May sound crazy, but on my wish list is a really quality scythe to cut the back field. OK, some would just call it a very large back yard. Still, if I can do some things w/out modern equipment it's like doing my part, in a small way, to help the planet. Some people may say, "Yeah, but you still do this... or that. You're not _really_ commited." I say hey I'm not a purest/extreme minimalist. I got my faults like everyone else. That shouldn't stop me from doing what I can, where I can.


----------



## tambo

What's really got me interested is your sig. I hate when men don't try to aim at all!!


----------



## sustainabilly

What's really got me interested is your sig. I hate when men don't try to aim at all!!

ROFLMAO!:hysterical: Been properly trained. Not to mention you get a new perspective when you gotta clean it. God, how my youngest hates that.:nana:


----------



## tambo

Thanks for passing on the training. Some nice girl will be very happy you did that.


----------



## sustainabilly

Yeah, I do windows too. But I wouldn't mind owning a paper plate factory. Ahem...recycled of course.


----------



## Raeven

Waiting, waiting, waiting for one of my girls to give birth. Here are some pics to show how close they're getting:



Ms. Vera Wang:












Ms. Hussy Mabel:












The proud parents:












Ms. Hussy Mabel shamelessly showing off her new rack:












I wish they'd hurry up!!


----------



## elkhound

nice !!!!


----------



## Tommyice

Finally, finally finished up that pile of produce Dad brought home from my brother's (yeah I know that was three weeks ago.) Pickled the beets and got 13 1/2 pints--had to do a little 1/2 pint jar, superstitious you know) 

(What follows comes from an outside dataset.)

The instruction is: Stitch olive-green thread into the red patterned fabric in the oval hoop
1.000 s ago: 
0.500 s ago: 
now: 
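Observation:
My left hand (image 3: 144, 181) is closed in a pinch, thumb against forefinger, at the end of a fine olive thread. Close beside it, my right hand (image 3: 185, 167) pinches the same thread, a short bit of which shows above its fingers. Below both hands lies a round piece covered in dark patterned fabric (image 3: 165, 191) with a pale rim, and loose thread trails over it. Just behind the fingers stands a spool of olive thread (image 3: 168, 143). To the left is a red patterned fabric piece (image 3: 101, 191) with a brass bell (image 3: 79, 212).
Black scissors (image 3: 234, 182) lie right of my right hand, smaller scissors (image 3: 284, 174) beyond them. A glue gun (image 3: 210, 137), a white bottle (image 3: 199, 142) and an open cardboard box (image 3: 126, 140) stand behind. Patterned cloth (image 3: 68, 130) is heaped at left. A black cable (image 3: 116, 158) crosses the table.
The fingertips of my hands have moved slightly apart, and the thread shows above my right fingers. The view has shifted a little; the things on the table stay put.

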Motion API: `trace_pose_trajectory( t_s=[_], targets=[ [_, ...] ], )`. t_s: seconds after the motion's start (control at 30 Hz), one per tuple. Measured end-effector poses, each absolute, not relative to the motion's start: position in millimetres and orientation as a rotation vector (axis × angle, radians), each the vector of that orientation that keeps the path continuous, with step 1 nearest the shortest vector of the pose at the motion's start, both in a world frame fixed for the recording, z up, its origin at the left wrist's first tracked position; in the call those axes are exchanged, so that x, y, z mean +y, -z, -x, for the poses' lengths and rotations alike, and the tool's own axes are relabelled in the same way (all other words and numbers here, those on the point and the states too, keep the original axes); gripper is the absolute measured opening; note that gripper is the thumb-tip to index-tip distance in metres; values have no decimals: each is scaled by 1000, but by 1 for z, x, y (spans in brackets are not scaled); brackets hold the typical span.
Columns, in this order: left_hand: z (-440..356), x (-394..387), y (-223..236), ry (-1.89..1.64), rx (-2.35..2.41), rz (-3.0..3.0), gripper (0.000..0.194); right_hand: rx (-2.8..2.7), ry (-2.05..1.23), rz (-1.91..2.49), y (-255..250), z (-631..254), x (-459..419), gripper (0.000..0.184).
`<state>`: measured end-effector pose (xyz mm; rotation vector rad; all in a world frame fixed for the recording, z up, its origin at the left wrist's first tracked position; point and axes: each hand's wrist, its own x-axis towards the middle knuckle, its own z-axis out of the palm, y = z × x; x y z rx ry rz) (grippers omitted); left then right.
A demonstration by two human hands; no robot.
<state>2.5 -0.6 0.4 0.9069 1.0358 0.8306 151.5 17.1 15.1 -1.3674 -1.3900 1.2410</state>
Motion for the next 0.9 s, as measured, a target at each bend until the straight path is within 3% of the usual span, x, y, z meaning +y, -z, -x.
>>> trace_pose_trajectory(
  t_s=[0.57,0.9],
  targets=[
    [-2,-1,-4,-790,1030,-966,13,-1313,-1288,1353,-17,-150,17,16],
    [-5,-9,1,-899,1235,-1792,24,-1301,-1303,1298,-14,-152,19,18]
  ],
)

Next week is apple picking in New York. Already I have visions of apple dumplings, pies, turnovers, and applesauce dancing in my head.


----------



## maverickxxx

Take note women never send me out to get u anything Vera Wang now.


----------



## NoClue

I picked about 10 pounds of peppers yesterday (cayennes, jalapenos, and tabascos). About 5 pounds are in the dehydrator now, a couple of pounds are fermenting to later become hot sauce, and the rest are there for day-to-day cooking and eating, and giving away to friends.


----------



## Raeven

I HAVE BABY PIGLETS!!! Soooooooooooooo exciting!!!!  :bouncy:

I'll post piccies when momma lets them come out into the big, beautiful world!! They are just adorable!!!


----------



## newfieannie

can't wait to see pictures. just love piglets!

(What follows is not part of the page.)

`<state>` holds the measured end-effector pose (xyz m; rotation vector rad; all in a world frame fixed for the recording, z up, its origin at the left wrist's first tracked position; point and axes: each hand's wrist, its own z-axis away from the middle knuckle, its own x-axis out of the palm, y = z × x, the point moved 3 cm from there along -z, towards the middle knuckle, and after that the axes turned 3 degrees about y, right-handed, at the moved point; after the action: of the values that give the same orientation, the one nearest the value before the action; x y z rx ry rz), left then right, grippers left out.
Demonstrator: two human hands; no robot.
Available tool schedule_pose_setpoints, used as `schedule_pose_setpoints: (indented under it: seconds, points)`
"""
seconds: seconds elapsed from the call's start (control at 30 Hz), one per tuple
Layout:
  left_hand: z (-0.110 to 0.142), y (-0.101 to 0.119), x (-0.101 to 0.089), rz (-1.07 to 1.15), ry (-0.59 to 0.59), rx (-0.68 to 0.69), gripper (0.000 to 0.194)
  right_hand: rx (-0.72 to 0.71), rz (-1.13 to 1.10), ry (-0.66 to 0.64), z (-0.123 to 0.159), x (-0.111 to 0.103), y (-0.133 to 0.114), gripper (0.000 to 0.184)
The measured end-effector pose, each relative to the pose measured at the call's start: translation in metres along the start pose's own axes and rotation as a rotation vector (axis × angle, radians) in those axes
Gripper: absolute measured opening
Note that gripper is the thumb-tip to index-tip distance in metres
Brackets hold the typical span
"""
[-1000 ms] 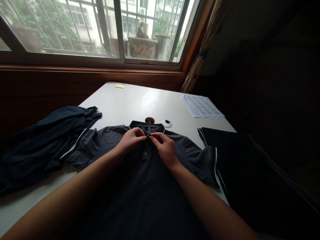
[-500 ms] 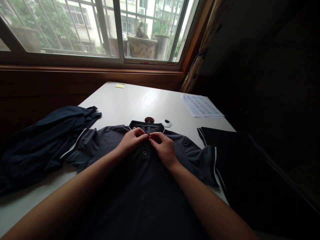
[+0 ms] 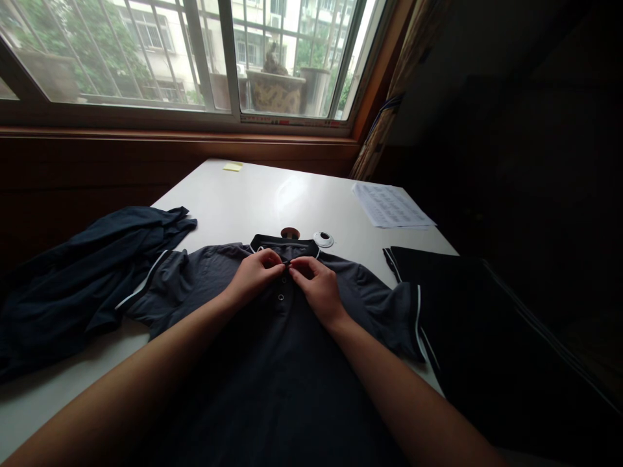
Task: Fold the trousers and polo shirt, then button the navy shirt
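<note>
Daylight enters through a barred window [image 3: 195, 58] beyond the dark grey polo shirt [image 3: 287, 363], which is spread on a white table [image 3: 243, 194] with its long axis running from the collar [image 3: 285, 242], at the far end, back toward the person. At the shirt's left, a crumpled dark blue garment [image 3: 97, 279] lies against the white-edged sleeve; beyond the shirt, near the table's far edge, is a small yellow note [image 3: 233, 167]. Over the shirt's front, the left hand [image 3: 256, 272] comes in from the left, thumb and forefinger pinching the fabric just below the collar. Between the hands runs the shirt's buttoned strip, lying along that same axis, with a ringed button [image 3: 281, 297] on the person's side of the fingers. Opposite, the right hand [image 3: 316, 285] pinches the same spot, so neither hand is clearly nearer; whether a button sits between the fingertips is too small to tell. Just past the shirt's collar are a round hole [image 3: 291, 233] and, right of it, a white ring [image 3: 323, 239]. Farther right of the shirt come a tied curtain [image 3: 384, 123], printed papers [image 3: 392, 205] on the table and a black garment [image 3: 496, 324] beside the other sleeve, with deep shadow past it.
</note>
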<state>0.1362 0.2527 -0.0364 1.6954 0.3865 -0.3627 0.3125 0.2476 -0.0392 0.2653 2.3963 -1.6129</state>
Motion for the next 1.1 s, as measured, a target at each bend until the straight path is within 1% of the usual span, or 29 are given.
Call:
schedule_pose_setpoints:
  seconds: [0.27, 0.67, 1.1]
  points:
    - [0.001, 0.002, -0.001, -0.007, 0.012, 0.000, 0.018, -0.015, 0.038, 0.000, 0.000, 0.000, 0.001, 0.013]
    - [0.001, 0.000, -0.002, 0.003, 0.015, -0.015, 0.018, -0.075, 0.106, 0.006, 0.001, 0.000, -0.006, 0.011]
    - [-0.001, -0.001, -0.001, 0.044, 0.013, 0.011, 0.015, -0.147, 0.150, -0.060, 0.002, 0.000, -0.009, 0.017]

i haven't done much work outside this week. too wet. just dug a few carrots for supper. mostly cleaning the kitchen. haven't found any white pumpkins in the store so made another one from an old sweater. white pumpkins are scarce as hens teeth around here. have to grow my own i guess. last year i painted some of the orange ones. ~Georgia


----------



## maverickxxx

So what ya thinking on names coach or u going with Liz Ralph calvin etc..


----------



## Echoesechos

O Georgia, I just saw some pumpkins like that made using velvet. They were scrumptious. Had real stems.... Would you be so kind to explain how you made that. It's simply wonderful. I love pumpkins....

Congrats on the piggies Raeven.


----------



## Raeven

LOL, thanks, all!!

I don't know why I'm so excited. Not like I actually DID anything...

Anyway, I couldn't wait, so here are a couple of photos I took of the new babies:






















And correct me if I'm wrong, but that one on the right that's yawning looks a little bit like fox.... amirite or amirite?


----------



## Raeven

maverickxxx said:


> So what ya thinking on names coach or u going with Liz Ralph calvin etc..


LOL, good idea, mav. Actually, I was thinking if they are girl piglets, I could name them Satin, Lace, Velvet... like that. Not sure for boys. Cummerbund? Boutonniere? Tuxedo might work for the one with the white feet...

I'm open to suggestions. Do your worst!


----------



## Raven12

You are a studette!

Waaait....you are going to name them then eat them? *shudder*


----------



## Raven12

Moved my plants inside. Darn it all. Night temps are off and on in the high 30s.


----------



## Raeven

ROFL, well, I'm going to eat at least one of them.  I'll probably name that one Sir Loin.

They are all registered stock. I'll first try to sell them to others who want registered breeding stock. If no takers, then it's off to the 6-sided-white-paddock in the sky. 

But not for awhile, and they'll live wonderful lives till that day arrives, I promise.


----------



## elkhound

been slicing pepers and bagging for the freezer for winter time stir frys.today i picked a 5 gallon bucket full.


----------



## newfieannie

Echoesechos said:


> O Georgia, I just saw some pumpkins like that made using velvet. They were scrumptious. Had real stems.... Would you be so kind to explain how you made that. It's simply wonderful. I love pumpkins....
> 
> Congrats on the piggies Raeven.


actually i do have some wine colored velvet ones in progress right now. i'm just wrapping TP up in them with real twigs . the sweater is just cut off at the arms. you can sew them or just wrap around with a rubber band. turn inside out and stuff. i did stick some line in this one before i turned it. pull it up after stuffing. and tie around top for a stem. i got another one outdoors. pic. is on My Mothers Cupboard. many years ago my mother did this but nothing is ever old i guess because it's coming back again. i just wish edwardian and victorian clothes would come back in style. well, not the corsets and such but the dresses etc. ~Georgia.


----------



## Tommyice

Raeven for names, I'm partial to Oscar and Meyer. Maybe even Hickory.

They are adorable.

And you're right. the yawing one could be Fox's brother


----------



## Raven12

Schwing!!!


----------



## foxfiredidit

Nice pigs there Rae !!! 

For names....lemme see here, Wilbur, Sam, and Sleepy for boy pigs. If they are little lady pigs then, Toots, Missy, and Mercy, (you could never eat a pig named Mercy could ya?...well maybe so.)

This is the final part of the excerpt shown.